- **Exercise description**
Repeat every line of the data exactly; the pictures stay out.

- **Data block**
--- --- ---
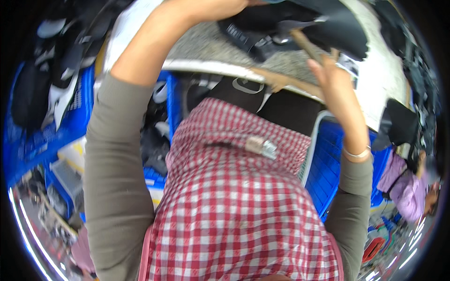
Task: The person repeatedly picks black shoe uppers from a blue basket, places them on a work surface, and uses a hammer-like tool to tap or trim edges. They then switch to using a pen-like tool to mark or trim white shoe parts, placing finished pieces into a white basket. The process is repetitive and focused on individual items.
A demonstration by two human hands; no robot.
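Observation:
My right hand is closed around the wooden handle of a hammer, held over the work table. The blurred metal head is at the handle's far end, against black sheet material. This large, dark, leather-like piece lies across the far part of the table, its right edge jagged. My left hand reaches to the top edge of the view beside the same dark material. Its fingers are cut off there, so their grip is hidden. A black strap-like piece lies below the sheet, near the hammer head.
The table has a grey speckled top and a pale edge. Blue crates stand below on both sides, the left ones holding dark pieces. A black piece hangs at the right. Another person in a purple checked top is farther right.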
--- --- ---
- **Task output**
Task: The person repeatedly picks black shoe uppers from a blue basket, places them on a work surface, and uses a hammer-like tool to tap or trim edges. They then switch to using a pen-like tool to mark or trim white shoe parts, placing finished pieces into a white basket. The process is repetitive and focused on individual items.
A demonstration by two human hands; no robot.
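Observation:
My right hand is closed around the wooden handle of a hammer, held over the work table. The blurred metal head is at the handle's far end, against black sheet material. This large, dark, leather-like piece lies across the far part of the table, its right edge jagged. My left hand reaches to the top edge of the view beside the same dark material. Its fingers are cut off there, so their grip is hidden. A black strap-like piece lies below the sheet, near the hammer head.
The table has a grey speckled top and a pale edge. Blue crates stand below on both sides, the left ones holding dark pieces. A black piece hangs at the right. Another person in a purple checked top is farther right.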

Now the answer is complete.